**TASK DETAILS**
Entries follow. Give back exactly the lines starting at the one containing "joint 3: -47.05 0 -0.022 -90" and ending at the one containing "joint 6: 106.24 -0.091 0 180", and no other lines.

● ● ● ●

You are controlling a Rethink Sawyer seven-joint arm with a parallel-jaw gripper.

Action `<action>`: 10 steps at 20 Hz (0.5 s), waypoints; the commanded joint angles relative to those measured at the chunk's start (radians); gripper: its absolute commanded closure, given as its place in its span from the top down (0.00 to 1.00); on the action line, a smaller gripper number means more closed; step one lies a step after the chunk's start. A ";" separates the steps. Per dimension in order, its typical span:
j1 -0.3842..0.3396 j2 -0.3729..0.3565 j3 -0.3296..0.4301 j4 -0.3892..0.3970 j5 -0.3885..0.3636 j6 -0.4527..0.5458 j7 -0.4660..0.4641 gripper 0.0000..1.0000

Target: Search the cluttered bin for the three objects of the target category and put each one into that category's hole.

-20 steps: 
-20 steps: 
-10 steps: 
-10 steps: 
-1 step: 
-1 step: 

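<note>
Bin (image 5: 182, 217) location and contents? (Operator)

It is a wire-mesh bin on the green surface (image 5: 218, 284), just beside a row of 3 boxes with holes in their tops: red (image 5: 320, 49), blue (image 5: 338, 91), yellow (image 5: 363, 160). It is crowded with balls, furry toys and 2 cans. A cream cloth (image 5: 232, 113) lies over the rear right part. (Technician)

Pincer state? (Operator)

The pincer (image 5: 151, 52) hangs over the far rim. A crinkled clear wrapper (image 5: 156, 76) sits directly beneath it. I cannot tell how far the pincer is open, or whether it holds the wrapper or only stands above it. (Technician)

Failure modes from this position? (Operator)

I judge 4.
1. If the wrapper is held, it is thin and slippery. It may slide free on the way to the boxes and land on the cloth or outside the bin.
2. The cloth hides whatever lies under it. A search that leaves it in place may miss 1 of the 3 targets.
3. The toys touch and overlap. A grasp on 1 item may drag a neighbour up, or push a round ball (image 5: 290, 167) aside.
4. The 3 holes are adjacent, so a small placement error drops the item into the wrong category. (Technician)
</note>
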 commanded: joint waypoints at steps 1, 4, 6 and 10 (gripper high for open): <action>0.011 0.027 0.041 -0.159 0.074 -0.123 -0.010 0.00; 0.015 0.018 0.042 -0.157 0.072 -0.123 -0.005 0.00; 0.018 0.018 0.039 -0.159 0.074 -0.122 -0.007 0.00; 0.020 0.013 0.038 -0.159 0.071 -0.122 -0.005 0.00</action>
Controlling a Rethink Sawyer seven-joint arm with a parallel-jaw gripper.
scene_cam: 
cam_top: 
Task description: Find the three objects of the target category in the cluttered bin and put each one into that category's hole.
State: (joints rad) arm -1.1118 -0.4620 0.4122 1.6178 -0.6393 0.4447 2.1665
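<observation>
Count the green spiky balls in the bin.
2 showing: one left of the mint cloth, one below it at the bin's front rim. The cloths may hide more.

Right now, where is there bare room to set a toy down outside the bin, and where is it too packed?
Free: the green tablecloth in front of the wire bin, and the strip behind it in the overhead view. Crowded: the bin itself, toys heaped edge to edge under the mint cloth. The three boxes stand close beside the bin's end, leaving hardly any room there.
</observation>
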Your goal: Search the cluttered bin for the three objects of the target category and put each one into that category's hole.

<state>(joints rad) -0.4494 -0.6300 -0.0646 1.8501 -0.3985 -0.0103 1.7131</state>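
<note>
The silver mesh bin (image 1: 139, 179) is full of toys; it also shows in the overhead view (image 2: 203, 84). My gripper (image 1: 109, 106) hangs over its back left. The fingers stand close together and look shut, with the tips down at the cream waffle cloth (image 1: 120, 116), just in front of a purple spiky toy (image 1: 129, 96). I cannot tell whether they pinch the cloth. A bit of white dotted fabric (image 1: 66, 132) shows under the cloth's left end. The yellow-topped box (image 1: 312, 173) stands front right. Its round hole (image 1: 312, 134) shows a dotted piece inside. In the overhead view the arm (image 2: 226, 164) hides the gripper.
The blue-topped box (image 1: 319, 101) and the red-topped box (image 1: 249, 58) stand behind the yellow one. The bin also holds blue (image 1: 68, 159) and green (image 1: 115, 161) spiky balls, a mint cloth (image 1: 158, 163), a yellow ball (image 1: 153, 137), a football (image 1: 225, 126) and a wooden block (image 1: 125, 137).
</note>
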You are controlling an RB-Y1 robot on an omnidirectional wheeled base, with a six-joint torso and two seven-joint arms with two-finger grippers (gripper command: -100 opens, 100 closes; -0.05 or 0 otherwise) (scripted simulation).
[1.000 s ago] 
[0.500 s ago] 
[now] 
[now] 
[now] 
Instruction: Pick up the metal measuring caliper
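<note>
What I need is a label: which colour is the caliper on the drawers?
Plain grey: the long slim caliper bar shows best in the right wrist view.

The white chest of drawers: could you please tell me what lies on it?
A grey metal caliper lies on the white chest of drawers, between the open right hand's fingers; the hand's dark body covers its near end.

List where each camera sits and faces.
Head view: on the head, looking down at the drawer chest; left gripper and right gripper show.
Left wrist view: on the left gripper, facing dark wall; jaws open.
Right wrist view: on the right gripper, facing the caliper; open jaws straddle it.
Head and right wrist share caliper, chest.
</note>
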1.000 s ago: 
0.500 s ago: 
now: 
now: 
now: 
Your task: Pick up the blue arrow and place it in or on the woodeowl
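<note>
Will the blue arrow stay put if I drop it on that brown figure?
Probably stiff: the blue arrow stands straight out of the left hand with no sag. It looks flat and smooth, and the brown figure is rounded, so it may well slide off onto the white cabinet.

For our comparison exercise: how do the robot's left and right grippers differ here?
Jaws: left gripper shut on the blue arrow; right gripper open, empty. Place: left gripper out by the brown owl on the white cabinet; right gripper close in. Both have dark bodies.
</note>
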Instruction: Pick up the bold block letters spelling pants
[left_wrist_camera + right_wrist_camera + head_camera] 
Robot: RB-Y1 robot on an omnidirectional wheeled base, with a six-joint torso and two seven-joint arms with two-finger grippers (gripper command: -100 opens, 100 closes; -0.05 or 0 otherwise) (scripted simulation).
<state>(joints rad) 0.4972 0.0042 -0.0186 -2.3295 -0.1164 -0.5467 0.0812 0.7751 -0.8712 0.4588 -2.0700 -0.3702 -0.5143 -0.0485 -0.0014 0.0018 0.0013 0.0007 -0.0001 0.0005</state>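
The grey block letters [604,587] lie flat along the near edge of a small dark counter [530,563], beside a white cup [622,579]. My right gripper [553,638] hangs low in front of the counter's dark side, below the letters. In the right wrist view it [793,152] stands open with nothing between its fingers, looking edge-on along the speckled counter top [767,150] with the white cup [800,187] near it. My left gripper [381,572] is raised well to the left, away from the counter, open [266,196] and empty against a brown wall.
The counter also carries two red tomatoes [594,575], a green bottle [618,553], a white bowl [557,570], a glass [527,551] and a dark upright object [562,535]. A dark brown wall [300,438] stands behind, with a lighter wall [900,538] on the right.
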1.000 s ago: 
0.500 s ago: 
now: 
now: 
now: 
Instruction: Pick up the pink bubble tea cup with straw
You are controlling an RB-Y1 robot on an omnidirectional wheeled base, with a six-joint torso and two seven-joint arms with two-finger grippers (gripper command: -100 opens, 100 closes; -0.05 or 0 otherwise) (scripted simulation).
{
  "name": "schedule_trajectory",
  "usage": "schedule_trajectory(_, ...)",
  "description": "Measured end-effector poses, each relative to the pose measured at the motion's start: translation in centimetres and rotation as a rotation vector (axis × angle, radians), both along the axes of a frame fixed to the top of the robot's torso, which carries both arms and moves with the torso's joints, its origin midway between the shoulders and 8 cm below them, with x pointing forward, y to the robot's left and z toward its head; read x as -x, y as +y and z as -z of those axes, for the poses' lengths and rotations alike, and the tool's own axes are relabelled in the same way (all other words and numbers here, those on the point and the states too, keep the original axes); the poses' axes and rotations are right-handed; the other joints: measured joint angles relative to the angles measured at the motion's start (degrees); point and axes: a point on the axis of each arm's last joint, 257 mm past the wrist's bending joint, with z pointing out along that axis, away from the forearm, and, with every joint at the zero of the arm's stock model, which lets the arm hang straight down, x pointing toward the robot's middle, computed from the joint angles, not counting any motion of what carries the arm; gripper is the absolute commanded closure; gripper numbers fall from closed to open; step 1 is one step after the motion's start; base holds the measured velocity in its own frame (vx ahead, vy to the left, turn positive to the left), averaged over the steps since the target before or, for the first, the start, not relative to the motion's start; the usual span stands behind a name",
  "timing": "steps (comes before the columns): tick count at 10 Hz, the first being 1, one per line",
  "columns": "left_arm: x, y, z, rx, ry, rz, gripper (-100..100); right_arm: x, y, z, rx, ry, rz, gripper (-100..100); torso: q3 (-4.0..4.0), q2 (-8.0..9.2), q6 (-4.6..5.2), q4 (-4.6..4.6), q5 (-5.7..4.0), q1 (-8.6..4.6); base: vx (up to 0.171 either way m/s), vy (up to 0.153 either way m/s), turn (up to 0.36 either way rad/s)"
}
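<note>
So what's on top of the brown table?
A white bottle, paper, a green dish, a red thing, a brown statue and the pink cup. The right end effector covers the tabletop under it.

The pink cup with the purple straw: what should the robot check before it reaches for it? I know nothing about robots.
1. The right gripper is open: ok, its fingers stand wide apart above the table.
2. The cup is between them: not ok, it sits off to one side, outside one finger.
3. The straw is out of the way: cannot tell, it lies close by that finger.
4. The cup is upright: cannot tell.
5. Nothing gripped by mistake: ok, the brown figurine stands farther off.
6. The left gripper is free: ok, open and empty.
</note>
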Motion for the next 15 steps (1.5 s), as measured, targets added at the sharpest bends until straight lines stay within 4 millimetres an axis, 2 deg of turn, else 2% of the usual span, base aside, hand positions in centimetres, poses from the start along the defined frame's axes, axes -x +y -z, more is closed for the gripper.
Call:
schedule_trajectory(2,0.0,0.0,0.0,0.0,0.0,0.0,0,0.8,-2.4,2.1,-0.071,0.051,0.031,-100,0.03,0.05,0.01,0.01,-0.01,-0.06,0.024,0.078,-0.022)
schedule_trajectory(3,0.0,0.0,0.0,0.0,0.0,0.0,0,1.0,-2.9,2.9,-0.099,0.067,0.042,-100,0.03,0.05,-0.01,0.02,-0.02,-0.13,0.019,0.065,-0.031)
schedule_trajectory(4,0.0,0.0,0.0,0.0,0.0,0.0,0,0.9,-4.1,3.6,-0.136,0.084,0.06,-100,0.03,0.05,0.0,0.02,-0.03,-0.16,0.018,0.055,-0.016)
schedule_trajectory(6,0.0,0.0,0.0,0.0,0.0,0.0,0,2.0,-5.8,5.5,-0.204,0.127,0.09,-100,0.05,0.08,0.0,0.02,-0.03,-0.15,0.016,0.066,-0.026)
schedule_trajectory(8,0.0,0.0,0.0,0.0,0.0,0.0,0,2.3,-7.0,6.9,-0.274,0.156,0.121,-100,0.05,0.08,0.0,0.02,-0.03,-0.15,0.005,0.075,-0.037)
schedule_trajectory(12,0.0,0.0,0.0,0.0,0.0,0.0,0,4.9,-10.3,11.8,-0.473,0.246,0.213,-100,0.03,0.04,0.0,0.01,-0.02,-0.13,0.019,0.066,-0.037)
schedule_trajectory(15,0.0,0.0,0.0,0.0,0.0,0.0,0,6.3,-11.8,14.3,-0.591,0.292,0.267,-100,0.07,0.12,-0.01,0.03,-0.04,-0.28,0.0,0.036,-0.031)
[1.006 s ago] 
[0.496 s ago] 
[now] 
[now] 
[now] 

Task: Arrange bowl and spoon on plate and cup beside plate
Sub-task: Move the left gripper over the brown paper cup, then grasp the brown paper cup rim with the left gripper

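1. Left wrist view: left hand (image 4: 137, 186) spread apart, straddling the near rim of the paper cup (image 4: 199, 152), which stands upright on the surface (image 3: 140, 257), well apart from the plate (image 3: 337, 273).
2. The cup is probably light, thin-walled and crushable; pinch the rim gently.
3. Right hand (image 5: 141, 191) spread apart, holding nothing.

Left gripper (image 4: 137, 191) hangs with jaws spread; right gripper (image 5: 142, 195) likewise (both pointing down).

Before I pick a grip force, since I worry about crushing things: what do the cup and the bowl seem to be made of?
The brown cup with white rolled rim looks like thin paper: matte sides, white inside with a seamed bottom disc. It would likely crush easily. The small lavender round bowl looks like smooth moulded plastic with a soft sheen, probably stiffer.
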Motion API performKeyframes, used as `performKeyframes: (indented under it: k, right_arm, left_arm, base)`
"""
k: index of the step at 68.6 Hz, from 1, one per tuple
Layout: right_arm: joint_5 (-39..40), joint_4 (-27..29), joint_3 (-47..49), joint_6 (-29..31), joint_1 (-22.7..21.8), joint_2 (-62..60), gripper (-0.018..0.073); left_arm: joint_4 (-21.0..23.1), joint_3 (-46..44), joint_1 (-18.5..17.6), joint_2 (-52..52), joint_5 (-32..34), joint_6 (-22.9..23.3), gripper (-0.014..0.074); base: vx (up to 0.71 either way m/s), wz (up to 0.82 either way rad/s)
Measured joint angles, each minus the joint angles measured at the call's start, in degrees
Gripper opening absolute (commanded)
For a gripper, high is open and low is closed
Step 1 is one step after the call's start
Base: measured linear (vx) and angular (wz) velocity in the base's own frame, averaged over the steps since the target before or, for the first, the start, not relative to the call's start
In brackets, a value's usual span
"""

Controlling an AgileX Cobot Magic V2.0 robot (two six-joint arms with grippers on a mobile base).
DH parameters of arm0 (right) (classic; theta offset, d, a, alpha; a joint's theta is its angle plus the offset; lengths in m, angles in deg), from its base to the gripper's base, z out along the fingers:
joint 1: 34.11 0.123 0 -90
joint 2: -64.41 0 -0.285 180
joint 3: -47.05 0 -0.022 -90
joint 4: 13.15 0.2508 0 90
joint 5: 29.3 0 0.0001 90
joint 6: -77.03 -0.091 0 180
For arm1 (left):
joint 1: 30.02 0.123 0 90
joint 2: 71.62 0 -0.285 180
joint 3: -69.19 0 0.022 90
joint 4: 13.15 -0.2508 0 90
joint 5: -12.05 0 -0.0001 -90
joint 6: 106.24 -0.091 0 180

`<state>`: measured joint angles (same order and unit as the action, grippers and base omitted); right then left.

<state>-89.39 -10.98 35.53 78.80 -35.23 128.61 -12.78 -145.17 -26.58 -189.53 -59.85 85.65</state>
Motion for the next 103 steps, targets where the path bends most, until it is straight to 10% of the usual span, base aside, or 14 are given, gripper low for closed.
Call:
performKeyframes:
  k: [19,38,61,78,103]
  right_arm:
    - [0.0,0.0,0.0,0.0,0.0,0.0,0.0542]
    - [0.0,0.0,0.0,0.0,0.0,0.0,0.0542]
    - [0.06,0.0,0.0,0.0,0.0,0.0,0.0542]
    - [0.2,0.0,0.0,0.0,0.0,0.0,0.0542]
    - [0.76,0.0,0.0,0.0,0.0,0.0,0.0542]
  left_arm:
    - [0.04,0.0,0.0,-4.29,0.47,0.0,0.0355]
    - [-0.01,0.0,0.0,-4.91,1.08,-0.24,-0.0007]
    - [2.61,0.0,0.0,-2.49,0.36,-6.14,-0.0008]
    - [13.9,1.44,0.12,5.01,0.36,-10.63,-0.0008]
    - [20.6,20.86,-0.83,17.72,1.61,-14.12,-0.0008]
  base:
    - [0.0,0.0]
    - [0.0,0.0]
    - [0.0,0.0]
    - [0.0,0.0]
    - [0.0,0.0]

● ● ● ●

**RESULT**
joint 3: -47.05 0 -0.022 -90
joint 4: 13.15 0.2508 0 90
joint 5: 29.3 0 0.0001 90
joint 6: -77.03 -0.091 0 180
For arm1 (left):
joint 1: 30.02 0.123 0 90
joint 2: 71.62 0 -0.285 180
joint 3: -69.19 0 0.022 90
joint 4: 13.15 -0.2508 0 90
joint 5: -12.05 0 -0.0001 -90
joint 6: 106.24 -0.091 0 180

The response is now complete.